Voies qui « flambent », caténaires dilatées… Pourquoi les retards de train se multiplient pendant la canicule

Retards de train en hausse : les impacts de la canicule sur le réseau ferroviaire

Le week-end des 4 et 5 juillet, près d’un million de voyageurs doivent embarquer à bord de 2 000 trains pour partir en vacances. Cependant, la canicule qui s’annonce pourrait perturber ce trafic, comme l’a indiqué Jean Castex, PDG de la SNCF, sur France Inter. Il a précisé qu’il ne pouvait garantir un service normal si les températures atteignaient de nouveaux records, alors que Météo-France alertait sur un risque de canicule.

En juin dernier, la situation avait déjà été préoccupante, avec des trains immobilisés sur de longues périodes et des incidents en cascade. Malgré la mobilisation de 35 000 agents pour surveiller les effets de la chaleur, 10 % des trains avaient été annulés à cause de la canicule, selon un bilan communiqué par la SNCF.
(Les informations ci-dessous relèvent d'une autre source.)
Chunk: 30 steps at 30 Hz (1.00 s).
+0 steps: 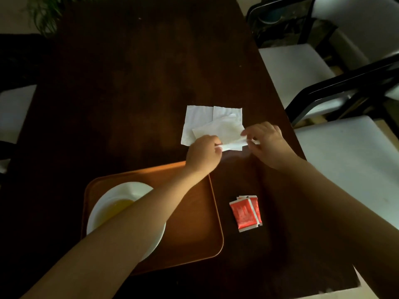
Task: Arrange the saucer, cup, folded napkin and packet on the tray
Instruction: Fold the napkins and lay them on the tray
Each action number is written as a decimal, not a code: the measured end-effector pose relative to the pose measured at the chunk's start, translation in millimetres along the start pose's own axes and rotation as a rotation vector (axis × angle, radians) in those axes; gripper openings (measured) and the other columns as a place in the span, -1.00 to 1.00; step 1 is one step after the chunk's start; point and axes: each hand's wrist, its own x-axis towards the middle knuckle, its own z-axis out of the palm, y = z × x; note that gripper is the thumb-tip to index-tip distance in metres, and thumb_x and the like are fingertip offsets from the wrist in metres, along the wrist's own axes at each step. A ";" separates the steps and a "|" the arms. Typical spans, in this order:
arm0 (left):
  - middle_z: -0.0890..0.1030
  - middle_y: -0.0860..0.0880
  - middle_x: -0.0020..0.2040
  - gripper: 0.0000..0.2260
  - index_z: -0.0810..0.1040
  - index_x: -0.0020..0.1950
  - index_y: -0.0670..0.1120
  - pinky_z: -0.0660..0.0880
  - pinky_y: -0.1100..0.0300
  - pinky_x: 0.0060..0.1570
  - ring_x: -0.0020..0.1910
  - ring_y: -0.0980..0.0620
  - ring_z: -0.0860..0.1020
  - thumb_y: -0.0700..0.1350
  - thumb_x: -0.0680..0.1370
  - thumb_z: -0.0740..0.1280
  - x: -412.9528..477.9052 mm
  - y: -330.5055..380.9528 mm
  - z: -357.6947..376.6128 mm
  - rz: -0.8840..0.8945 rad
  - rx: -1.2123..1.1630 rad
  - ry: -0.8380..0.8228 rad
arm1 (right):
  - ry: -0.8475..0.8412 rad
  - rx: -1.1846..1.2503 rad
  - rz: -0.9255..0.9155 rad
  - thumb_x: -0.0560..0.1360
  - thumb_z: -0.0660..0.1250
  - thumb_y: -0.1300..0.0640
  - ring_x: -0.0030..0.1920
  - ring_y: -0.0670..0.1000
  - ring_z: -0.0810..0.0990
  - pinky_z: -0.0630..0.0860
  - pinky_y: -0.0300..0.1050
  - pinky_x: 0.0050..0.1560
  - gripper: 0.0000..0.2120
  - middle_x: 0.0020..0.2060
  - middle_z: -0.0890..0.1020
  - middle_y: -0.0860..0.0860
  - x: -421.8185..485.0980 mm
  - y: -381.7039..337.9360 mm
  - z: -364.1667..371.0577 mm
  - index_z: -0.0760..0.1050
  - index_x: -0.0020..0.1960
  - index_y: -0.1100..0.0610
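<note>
Tray (pixel 194 212), lower left of frame: holds the saucer (pixel 112 199) with a yellowish cup (pixel 117 207), largely hidden under the forearm; placed.
Napkin (pixel 213 126), centre of tabletop (pixel 129 93): left hand (pixel 204 154) and right hand (pixel 266 143) each pinch its near edge, mid-fold; off tray.
Packet (pixel 246 212), red, just right of tray: untouched.

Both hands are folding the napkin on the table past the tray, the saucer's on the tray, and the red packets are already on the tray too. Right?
Not quite. In the head view the red packets lie on the table, right of the tray, not on it. The rest holds: left hand and right hand grip the napkin beyond the tray, and the saucer is on the tray.
</note>
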 end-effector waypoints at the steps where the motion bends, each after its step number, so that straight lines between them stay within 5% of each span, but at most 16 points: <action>1: 0.62 -0.15 -0.06 -0.86 0.56 -0.05 -0.18 0.33 0.19 -0.15 -0.07 -0.05 0.53 -0.21 0.50 0.22 6.8 -1.2 -5.2 -0.067 -0.040 -0.007 | 0.003 0.056 0.020 0.48 0.25 0.25 0.09 0.10 0.47 0.27 0.02 0.15 -0.79 -0.02 0.61 0.07 10.5 -1.9 -3.0 0.50 0.09 0.10; 8: 0.57 -0.16 0.17 -0.77 0.51 0.16 -0.16 0.42 0.13 0.11 0.15 -0.10 0.51 -0.19 0.53 0.21 39.8 -9.4 -25.0 -0.310 -0.232 0.085 | -0.091 0.306 0.184 0.51 0.24 0.24 0.16 0.11 0.53 0.47 0.05 0.20 -0.76 0.15 0.58 0.14 77.6 -8.1 -0.2 0.46 0.16 0.19; 13: 0.55 -0.12 0.13 -0.77 0.48 0.15 -0.12 0.36 0.02 0.13 0.17 -0.13 0.44 -0.22 0.50 0.25 21.1 -8.4 -21.1 0.063 0.182 0.311 | 0.020 0.204 0.272 0.51 0.25 0.13 0.27 0.16 0.39 0.35 0.11 0.30 -0.62 0.24 0.51 0.11 81.1 -3.0 10.3 0.33 0.32 0.10; 17: 0.56 -0.14 0.11 -0.79 0.47 0.15 -0.16 0.38 0.05 0.13 0.15 -0.11 0.44 -0.16 0.53 0.23 7.9 -10.9 -1.2 0.222 0.361 0.079 | 0.074 -0.006 0.095 0.47 0.28 0.18 0.26 0.14 0.36 0.28 0.10 0.26 -0.69 0.19 0.52 0.08 50.7 4.0 15.7 0.44 0.21 0.10; 21: 0.58 -0.14 0.05 -0.82 0.49 0.09 -0.18 0.43 0.02 0.04 0.07 -0.11 0.48 -0.16 0.54 0.21 9.9 -16.8 10.5 0.184 0.492 -0.008 | -0.106 -0.206 0.012 0.47 0.26 0.17 0.27 0.08 0.36 0.22 0.05 0.30 -0.77 0.16 0.55 0.02 33.0 16.1 24.5 0.50 0.13 0.07; 26: 0.61 -0.16 -0.15 -0.87 0.54 -0.10 -0.22 0.31 0.09 -0.24 -0.14 -0.12 0.53 -0.30 0.51 0.20 15.5 -14.5 11.3 0.248 0.640 -0.015 | -0.017 -0.148 0.019 0.47 0.25 0.25 0.16 0.10 0.44 0.28 0.00 0.22 -0.81 0.07 0.58 0.07 32.4 20.8 33.7 0.54 0.05 0.13; 30: 0.63 -0.17 -0.17 -0.86 0.54 -0.08 -0.22 0.32 0.08 -0.24 -0.18 -0.14 0.57 -0.28 0.51 0.18 17.7 -9.9 4.8 0.268 0.656 -0.023 | 0.001 -0.096 0.057 0.47 0.25 0.24 0.16 0.11 0.44 0.30 0.03 0.23 -0.82 0.06 0.58 0.08 35.1 20.0 33.6 0.54 0.04 0.13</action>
L’infrastructure ferroviaire souffre de sous-investissements qui retardent le renouvellement du matériel. La chaleur pose également des défis techniques complexes. Les rails, composés à 95 % d’acier, peuvent surchauffer et se déformer, phénomène connu sous le nom de « flambée ». Par exemple, une température de 54,6 °C a été relevée près de Torcy (Seine-et-Marne) le 21 juin. Les experts indiquent que cette déformation peut provoquer des pannes d’aiguillage et, dans le pire des cas, un risque de déraillement.

Les caténaires, câbles d’alimentation des trains, connaissent aussi des problèmes de dilatation. Une hausse de 1 °C entraîne un allongement de 1,7 cm sur 1 000 m de caténaire. En période de forte chaleur, les poids de contrebalancement installés par SNCF Réseau pour ajuster la tension des câbles atteignent leurs limites, ce qui peut entraîner des interruptions de trafic.

De plus, certaines rames, comme les trains Corail, ne disposent pas de systèmes de climatisation adaptés aux fortes chaleurs. En conséquence, la SNCF a supprimé 71 Intercités entre le 18 et le 22 juin.

Les retards dus aux intempéries ont augmenté de 35 % entre 2011 et 2023, et le nombre de trains annulés pour cette raison a été multiplié par cinq, représentant environ 1 500 trains par an. SNCF Réseau dépense entre 30 et 40 millions d’euros par an pour réparer les dommages causés par les aléas climatiques.

Le remplacement des infrastructures vieillissantes est en cours, mais le rythme est freiné par un manque de moyens. Un contrat de performance entre l’État et SNCF Réseau prévoit d’augmenter les investissements consacrés à la modernisation du réseau, mais il reste à voir comment ces fonds seront alloués spécifiquement aux défis liés à la chaleur.